Mayans por la boca muere


Luis Antonio Vidal

EL MÉDICO SE TRAGA SUS PALABRAS Y TROPIEZA CONTRA LA PIEDRA DE LA INCONGRUENCIA.
 
Cuando Fernando Mayans asumió la dirección general del ISSET como premio de consolación a sus inalcanzables aspiraciones políticas, soltó metralla contra todos.
 
Deslenguado, despotricó contra sus antecesores (fue generoso con su pariente Agapito Domínguez Lacroix) y envalentonado habló de saqueos multimillonarios, de cuchitriles, de caos. Él, por supuesto, sería el único capaz de salvar a la dependencia.
 
Metió a trabajar a sus amistades muuuy cercanas con salarios fuera de la realidad de la cuarta transformación.

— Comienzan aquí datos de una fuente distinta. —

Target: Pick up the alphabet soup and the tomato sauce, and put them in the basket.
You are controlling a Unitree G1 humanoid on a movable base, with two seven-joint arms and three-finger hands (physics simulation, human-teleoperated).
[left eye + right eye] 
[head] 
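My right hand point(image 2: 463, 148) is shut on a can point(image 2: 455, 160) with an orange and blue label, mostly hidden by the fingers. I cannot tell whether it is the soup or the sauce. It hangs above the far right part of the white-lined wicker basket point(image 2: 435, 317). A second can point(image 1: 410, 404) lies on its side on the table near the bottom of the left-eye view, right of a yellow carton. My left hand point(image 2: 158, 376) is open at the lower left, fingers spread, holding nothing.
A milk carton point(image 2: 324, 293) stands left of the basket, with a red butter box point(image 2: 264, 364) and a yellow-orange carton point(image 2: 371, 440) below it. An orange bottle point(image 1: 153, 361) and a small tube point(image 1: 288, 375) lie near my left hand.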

Amigas, parientes de sus amigas y demás afectos administran el ISSET junto a la soberbia del director quien humilla a empleados cuando se los encuentra a su paso como ha sucedido con los intendentes del hospital. 
 
Como cereza en el pastel, Mayans ordenó trasladar oficinas administrativas del inmueble de la avenida 27 de Febrero a un edificio moderno, decisión que ni  Agapito se atrevió a concretar por la falta de recursos. 
 
Beneficia con esa renta a la familia Medina Reynés, pero sobre todo, agravia a la derechohabiencia cuya demanda de medicamentos y mejor atención médica debe esperar porque la prioridad
para el doctor es el glamour de los espacios para sus recomendados. El ISSET es un caro juguete entregado al ex Senador, porque sin su interesada ayuda el gobernador Adán Augusto igual habría ganado la gubernatura caminando, sin problema alguno.
 
Que le pregunten a los jubilados y pensionados qué piensan del director del ISSET; que le pregunten a los trabajadores administrativos y a los médicos; que le pregunten a los derechohabientes y se sabrá por qué el instituto atraviesa por una peor crisis que la de años anteriores, pues ahora no sólo es un asunto financiero, sino de dignidad y trato. Triste historia de un funcionario de tercera creído político de altura. Para qué le dan cuerda.